----- DATA EXTRACT -----
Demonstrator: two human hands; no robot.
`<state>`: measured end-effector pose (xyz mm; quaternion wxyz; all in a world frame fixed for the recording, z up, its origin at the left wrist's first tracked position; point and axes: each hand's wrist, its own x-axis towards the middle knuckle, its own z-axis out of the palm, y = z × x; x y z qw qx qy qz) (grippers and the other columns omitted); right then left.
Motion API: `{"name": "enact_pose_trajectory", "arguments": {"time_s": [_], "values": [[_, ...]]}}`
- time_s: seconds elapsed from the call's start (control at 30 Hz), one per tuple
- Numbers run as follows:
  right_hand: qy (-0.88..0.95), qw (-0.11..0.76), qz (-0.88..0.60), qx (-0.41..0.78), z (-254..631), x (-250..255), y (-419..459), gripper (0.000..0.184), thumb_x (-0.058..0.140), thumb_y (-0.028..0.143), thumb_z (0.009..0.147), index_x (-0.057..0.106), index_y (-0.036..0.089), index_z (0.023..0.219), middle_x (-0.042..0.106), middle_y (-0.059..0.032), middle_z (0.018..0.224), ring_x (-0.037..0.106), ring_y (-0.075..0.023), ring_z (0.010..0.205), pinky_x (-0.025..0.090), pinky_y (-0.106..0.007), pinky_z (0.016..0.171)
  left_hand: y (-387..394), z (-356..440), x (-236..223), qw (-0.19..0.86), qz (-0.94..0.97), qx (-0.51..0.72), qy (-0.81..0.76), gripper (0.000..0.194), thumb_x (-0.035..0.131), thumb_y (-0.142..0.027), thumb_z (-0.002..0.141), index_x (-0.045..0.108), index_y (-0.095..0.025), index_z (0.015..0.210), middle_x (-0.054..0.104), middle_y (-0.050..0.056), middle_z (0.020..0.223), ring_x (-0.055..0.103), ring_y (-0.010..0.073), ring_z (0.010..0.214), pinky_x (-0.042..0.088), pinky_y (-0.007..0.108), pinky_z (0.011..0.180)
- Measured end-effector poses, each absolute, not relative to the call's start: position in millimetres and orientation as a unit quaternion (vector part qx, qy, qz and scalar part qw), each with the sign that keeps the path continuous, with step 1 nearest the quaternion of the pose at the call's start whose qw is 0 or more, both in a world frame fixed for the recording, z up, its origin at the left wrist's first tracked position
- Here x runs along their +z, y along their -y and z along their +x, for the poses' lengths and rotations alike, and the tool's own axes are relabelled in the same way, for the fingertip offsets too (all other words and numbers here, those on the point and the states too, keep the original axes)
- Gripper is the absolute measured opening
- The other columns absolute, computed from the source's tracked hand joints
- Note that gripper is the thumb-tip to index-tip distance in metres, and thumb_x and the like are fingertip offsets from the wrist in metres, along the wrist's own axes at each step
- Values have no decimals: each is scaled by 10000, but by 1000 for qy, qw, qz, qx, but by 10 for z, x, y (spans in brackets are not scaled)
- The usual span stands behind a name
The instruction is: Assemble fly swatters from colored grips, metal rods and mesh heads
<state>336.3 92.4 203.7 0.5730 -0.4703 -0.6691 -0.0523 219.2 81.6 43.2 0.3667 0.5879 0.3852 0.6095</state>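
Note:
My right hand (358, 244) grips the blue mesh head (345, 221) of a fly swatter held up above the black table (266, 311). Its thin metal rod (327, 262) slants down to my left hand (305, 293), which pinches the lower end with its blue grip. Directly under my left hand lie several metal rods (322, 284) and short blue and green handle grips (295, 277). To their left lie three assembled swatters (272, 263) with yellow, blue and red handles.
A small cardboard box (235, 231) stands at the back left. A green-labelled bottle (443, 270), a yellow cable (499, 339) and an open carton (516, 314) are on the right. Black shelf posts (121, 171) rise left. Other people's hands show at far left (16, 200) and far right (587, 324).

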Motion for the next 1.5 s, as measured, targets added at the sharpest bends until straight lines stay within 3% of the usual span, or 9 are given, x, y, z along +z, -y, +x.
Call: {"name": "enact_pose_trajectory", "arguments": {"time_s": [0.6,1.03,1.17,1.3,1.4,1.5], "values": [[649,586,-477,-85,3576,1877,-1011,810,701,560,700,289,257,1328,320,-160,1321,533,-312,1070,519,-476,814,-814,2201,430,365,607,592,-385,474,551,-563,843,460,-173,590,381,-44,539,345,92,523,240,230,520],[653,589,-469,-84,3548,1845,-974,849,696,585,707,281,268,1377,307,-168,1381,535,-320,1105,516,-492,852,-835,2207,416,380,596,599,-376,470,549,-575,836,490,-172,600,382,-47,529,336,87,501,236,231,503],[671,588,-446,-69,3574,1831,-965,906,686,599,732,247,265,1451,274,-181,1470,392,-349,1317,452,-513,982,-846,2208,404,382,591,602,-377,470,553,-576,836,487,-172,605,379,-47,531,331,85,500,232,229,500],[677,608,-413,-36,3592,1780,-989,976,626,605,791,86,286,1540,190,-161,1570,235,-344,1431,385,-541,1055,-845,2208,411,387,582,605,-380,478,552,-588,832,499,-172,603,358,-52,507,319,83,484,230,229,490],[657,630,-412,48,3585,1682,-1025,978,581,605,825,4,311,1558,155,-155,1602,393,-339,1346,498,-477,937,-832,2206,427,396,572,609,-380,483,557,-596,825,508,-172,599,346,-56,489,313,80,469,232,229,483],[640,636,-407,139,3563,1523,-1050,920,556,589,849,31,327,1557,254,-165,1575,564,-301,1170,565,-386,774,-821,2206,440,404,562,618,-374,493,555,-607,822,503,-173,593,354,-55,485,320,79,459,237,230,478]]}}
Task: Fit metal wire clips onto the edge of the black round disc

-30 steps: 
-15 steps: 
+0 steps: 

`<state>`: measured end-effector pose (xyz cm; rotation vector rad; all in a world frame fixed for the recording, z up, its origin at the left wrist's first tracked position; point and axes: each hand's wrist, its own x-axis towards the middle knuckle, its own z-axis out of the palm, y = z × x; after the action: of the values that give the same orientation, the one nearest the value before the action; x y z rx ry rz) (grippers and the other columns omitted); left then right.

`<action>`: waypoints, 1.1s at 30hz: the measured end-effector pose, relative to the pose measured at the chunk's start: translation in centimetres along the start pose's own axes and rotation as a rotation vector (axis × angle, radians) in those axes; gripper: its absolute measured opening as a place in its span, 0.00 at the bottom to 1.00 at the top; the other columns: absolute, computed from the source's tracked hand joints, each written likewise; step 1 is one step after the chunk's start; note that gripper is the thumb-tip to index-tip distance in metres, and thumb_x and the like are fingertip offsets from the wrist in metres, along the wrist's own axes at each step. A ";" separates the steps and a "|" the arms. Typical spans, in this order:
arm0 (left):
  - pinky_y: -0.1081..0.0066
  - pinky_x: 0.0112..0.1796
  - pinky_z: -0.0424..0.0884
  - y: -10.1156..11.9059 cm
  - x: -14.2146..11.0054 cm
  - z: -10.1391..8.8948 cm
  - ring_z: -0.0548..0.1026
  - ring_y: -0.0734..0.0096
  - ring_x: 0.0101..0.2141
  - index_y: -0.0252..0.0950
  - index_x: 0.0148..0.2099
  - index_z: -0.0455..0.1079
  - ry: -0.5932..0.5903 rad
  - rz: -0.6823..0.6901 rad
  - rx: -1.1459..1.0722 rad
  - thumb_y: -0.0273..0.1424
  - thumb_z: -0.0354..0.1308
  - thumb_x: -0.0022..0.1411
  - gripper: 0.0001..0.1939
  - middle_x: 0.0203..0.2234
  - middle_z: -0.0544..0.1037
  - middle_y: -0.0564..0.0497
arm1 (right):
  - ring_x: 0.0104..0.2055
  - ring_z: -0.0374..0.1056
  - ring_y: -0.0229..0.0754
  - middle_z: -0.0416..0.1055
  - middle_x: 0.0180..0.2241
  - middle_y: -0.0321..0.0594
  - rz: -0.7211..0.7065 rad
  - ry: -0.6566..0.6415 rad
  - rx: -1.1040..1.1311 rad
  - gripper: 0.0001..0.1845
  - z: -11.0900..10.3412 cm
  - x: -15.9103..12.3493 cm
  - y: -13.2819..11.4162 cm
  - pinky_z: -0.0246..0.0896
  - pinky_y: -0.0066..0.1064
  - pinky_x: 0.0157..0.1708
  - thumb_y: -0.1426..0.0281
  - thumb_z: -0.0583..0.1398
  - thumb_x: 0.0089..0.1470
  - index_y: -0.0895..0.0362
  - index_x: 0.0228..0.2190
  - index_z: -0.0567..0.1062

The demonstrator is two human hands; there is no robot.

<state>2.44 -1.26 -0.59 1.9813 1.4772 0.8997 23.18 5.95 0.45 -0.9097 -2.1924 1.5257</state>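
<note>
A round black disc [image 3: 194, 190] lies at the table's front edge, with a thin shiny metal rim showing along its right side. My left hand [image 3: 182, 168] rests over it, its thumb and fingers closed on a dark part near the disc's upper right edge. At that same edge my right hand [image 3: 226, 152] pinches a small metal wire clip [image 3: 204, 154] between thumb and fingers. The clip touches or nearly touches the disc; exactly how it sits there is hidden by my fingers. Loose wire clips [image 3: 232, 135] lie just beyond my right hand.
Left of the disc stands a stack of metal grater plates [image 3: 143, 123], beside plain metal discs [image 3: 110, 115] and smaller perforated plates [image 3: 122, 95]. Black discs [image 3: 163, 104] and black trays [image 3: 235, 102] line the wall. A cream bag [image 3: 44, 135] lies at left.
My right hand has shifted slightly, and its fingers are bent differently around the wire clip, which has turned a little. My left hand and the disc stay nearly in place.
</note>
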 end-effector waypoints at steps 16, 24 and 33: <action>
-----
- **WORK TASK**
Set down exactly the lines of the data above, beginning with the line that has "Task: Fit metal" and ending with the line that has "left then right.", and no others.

- **RESULT OF THIS TASK**
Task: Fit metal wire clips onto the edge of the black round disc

-30 steps: 
-15 steps: 
+0 steps: 

`<state>`: measured end-effector pose (xyz cm; rotation vector rad; all in a world frame fixed for the recording, z up, its origin at the left wrist's first tracked position; point and axes: each hand's wrist, its own x-axis towards the middle knuckle, its own z-axis out of the palm, y = z × x; after the action: of the values that give the same orientation, the one nearest the value before the action; x y z rx ry rz) (grippers and the other columns omitted); left then right.

The given output is complete.